▶ Problem to work on
Starting at the top of the entries below, set down each line exactly as written, and stop after the line containing "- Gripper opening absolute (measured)".

▶ Provided data
+ + + + + + +

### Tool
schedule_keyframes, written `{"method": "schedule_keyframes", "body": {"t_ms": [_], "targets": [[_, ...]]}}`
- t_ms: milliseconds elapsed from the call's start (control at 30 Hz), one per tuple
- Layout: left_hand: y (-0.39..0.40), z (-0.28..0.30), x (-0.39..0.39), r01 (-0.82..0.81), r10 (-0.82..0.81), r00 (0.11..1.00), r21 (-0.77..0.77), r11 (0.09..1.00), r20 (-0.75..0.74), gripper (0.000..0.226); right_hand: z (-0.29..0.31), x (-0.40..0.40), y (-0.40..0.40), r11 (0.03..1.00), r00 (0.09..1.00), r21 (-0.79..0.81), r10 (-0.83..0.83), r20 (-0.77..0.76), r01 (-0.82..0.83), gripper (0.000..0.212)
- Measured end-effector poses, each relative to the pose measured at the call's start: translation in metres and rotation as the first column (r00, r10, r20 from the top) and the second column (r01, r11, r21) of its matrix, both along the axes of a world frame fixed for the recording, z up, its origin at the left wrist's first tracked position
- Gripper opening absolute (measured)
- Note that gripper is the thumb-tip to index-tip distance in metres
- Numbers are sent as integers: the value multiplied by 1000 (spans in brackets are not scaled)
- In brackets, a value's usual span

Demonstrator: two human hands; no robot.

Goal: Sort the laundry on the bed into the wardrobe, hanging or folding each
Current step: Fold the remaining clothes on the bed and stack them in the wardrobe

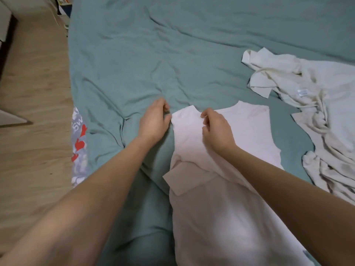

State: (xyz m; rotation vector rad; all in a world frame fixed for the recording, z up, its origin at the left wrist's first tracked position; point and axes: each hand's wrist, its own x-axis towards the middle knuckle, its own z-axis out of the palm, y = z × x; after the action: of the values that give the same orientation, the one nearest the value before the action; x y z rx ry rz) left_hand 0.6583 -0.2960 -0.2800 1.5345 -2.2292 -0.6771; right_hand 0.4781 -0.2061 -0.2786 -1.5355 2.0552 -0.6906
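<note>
Across most of the view a bed (172, 45) is seen, covered by a wrinkled teal sheet. To its left a strip of pale wooden floor (34, 112) is shown, and at the sheet's left edge a grey patterned fabric (78, 139) with red hearts is exposed. On the sheet's near right part a pale pink T-shirt (221, 198) is laid flat, its neckline turned away from the person and one sleeve folded in over the body. Just beside it, further right, a heap of white laundry (317, 112) is left crumpled, a small label being visible on it. Both bare forearms are stretched forward over the bed. The shirt's left shoulder corner is met by the left hand (153, 121), its fingers curled at the cloth's edge; whether cloth is actually pinched cannot be told. The right hand (216, 129) is held over the neckline area with fingers curled loosely, and its hold likewise cannot be told.
</note>
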Motion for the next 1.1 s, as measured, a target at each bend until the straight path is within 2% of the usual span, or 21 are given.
{"method": "schedule_keyframes", "body": {"t_ms": [67, 167, 267, 367, 567, 667, 767, 833, 900, 1000, 1067, 1100], "targets": [[36, 2, 6, 155, -160, 985, -72, 985, -71, 14, 6, -11, 22, 996, 997, -57, -67, -42, 65, 27], [81, 0, 14, 490, -487, 872, -88, 867, 57, 21, 11, -30, 67, 984, 984, -50, -172, -42, 170, 17], [102, -11, 14, 624, -610, 781, -145, 768, 130, 17, 5, -49, 111, 972, 967, 14, -232, -107, 235, 12], [107, -14, 8, 610, -584, 792, -182, 771, 180, 25, -1, -62, 133, 962, 959, 84, -248, -134, 261, 16], [109, -9, -3, 607, -574, 776, -64, 792, 264, 25, 2, -64, 119, 967, 988, 203, -139, -70, 151, 14], [107, -4, 1, 672, -630, 717, -52, 739, 299, 24, 4, -67, 122, 966, 983, 183, -182, -29, 184, 13], [103, 4, 2, 699, -672, 666, 45, 714, 323, 25, 3, -75, 129, 963, 979, 180, -195, -65, 203, 10], [101, 10, -2, 698, -666, 654, 53, 714, 359, 21, 2, -78, 130, 960, 980, 206, -175, -93, 191, 7], [102, 13, -9, 665, -636, 686, 53, 745, 353, 17, 2, -76, 128, 952, 975, 221, -193, -113, 214, 10], [108, 12, -27, 502, -536, 821, 199, 841, 195, 39, 7, -75, 125, 925, 977, 315, -201, -70, 213, 30], [113, 10, -37, 416, -470, 876, 320, 851, 112, 49, 16, -79, 123, 903, 992, 421, -112, 51, 80, 41], [115, 8, -40, 408, -483, 866, 372, 834, 132, 53, 22, -83, 123, 878, 990, 478, -49, 128, -19, 41]]}}
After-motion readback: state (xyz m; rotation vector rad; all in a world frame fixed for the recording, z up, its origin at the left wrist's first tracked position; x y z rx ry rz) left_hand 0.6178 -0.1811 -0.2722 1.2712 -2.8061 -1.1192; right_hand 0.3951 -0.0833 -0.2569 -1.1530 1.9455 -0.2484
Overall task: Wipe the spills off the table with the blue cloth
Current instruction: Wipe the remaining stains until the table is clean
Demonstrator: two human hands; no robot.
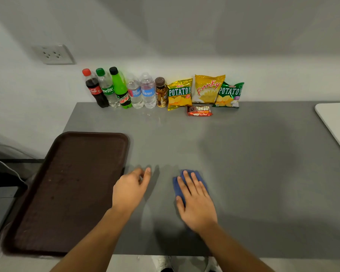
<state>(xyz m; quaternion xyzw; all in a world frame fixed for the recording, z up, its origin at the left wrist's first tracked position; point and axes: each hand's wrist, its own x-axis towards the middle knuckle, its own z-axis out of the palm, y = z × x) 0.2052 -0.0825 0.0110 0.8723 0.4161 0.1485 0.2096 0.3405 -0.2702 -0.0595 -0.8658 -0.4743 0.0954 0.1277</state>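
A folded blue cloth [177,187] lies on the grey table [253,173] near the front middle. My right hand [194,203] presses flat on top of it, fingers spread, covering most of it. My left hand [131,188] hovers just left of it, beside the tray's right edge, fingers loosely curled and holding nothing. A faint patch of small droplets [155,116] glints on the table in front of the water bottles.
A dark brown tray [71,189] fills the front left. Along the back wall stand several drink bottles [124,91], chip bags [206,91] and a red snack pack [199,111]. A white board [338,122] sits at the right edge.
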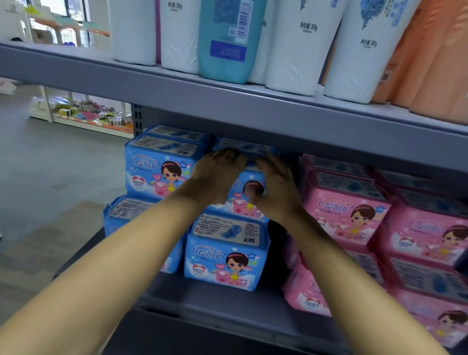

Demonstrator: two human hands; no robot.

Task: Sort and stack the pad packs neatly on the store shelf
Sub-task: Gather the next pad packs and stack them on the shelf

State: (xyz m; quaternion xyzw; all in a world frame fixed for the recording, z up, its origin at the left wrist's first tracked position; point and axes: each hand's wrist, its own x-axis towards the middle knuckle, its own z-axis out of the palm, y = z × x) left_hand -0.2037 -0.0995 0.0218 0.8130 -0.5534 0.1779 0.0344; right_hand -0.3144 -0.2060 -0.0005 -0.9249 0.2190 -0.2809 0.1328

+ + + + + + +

▶ Output for this exercise
### Tool
schedule_keyframes, written `{"method": "schedule_keyframes", "body": {"t_ms": [_], "targets": [[_, ...]]}}`
- t_ms: milliseconds elapsed from the call's start (control at 30 Hz), one per tuple
- Layout: left_hand: y (-0.39..0.40), z (-0.28..0.30), x (-0.39..0.39), r01 (-0.82..0.81), r10 (-0.82..0.81), r00 (0.11..1.00), r21 (-0.77..0.77), r11 (0.09..1.00), r20 (-0.75..0.74), gripper (0.000..0.226); right_hand: z (-0.29..0.31), x (-0.40..0.40), y (-0.40..0.40), r11 (0.03..1.00), r00 (0.09..1.00), r21 (-0.79..0.81), r10 (-0.83..0.83), r20 (-0.77..0.76), r01 (-0.82..0.83), gripper (0.000..0.212)
- Measured end-effector poses, each relative to the pose measured at the call's start: translation in metres and rotation as the first column (r00, r10, r20 from the top) and the second column (r01, r11, r21) of its matrix, both along the axes of a world frame fixed for the recording, z up, its origin at the left wrist's first tracked position
- Gripper opening absolute (measured)

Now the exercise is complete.